ONG e chef de cozinha levam qualificação para mulheres que vivem com HIV


Com objetivo de promover crescimento pessoal e profissional, o Grupo União Pela Vida de Umuarama, que há 18 anos leva apoio psicológico, social e econômico para os umuaramenses vivendo e convivendo com o vírus HIV/aids, junto com o chef de cozinhar Ederson Gimenes estão promovendo qualificação profissional para os frequentadores da casa de apoio.

Como o Grupo União Pela Vida recebe doações de alimentos e entre tais itens está a farinha de trigo, desta forma, a presidente Bruna Marcelly Coutinho em conjunto com o chef Ederson Gimenes ofereceram uma oficina de pães, para as mulheres que participam das atividades da Ong. Além de promover a socialização, o curso também levou conhecimento profissional para as participantes.

Segundo o Ederson Gimenes, no curso foi repassado informações para a produção de um pão com dificuldade baixa, porém saboroso e com apelo comercial. “Me dispus a continuar com a iniciativa trazendo outras receitas. Acho bacana essas ações, pois devolvemos para a sociedade que recebemos com nosso trabalho. Quanto mais gente atuando no setor gastronômico melhor para economia de Umuarama”, disse.

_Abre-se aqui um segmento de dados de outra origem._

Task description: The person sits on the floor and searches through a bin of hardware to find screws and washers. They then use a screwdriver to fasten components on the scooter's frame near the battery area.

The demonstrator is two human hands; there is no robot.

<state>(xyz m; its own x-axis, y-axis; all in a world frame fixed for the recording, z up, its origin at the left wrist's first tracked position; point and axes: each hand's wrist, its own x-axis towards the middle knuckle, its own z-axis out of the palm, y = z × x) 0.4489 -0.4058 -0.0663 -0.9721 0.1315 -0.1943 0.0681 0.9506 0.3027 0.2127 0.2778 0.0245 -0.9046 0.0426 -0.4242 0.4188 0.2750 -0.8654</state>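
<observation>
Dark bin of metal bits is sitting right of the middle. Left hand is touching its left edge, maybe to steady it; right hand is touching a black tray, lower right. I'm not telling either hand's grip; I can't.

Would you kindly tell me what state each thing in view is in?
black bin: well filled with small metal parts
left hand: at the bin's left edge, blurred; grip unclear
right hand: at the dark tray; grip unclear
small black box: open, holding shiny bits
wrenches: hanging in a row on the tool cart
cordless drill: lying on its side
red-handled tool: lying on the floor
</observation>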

Regina Márcia, de 62 anos, participa das atividades da casa de apoio há 10 anos e foi uma das mulheres que estava na qualificação. “Mesmo fazendo pão há alguns anos eu aprendi outra forma de fazer pão. Agora vou fazer um pão mais caprichado. É muito importante esse conhecimento, é algo que podemos ajudar a família”, ressaltou.

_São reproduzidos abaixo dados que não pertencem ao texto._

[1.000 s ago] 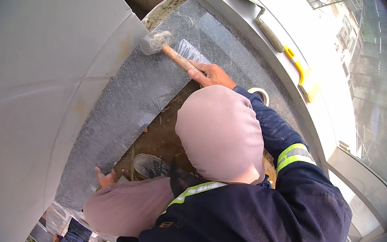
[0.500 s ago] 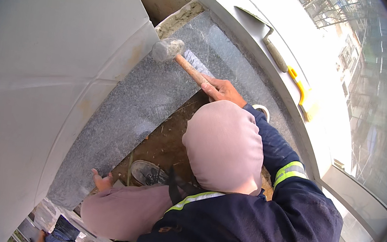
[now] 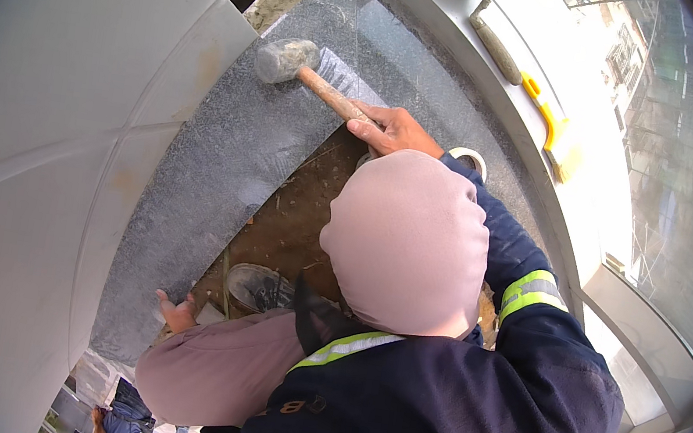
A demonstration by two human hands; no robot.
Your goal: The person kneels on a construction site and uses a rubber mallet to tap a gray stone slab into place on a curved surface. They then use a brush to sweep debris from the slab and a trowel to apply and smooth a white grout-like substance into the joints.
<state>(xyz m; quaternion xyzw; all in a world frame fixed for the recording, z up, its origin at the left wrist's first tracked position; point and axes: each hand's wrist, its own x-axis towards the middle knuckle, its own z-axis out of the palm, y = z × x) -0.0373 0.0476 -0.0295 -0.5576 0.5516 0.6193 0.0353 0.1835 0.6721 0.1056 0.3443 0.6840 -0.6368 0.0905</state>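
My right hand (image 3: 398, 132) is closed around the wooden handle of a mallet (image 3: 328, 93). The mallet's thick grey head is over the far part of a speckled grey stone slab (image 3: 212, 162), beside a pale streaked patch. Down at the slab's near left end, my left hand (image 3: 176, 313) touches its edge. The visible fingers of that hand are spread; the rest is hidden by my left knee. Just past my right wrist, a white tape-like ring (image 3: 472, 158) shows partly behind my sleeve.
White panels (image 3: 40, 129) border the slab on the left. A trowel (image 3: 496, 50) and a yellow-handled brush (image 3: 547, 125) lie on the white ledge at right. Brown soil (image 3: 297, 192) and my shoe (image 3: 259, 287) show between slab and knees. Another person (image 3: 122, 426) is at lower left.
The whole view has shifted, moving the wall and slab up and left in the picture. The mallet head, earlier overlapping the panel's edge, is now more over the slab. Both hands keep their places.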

A psicóloga do grupo, Josiane Chiareto, e a assistente social, Karina Fedrigo, explicaram que além da qualificação, esse tipo de ação promove o amor para o grupo. “É o empoderamento das participantes enquanto mulheres. Objetivo a partir da ação é ter ganhos, mesmo que seja simbólico, como também tem a questão do acolhimento de levar amor e respeito”, informou Josiane.

A vida

O Grupo União Pela Vida tem cadastradas 40 famílias, mas hoje 13 famílias participam dos eventos, oficinas e atendimentos. Destas, 80% são de mulheres entre 30 a 60 anos e que descobriram a doença no pré-natal ou quando seus maridos ficaram doentes. “Algumas pessoas que atendemos aqui chegam chorado e falam que nunca conheceram outro homem. Casaram virgem e eram mulheres de um homem só. Elas estavam dentro de casa, lavando e passando, cuidando dos filhos. Como elas vão aceitar a doença? Agora vivem sem o marido e desamparadas, pois muitas vezes a rejeição acontece dentro da família. Como nunca puderam ter profissão, pois o marido não deixava trabalhar, estão perdidas”, ressaltou a presidente Bruna.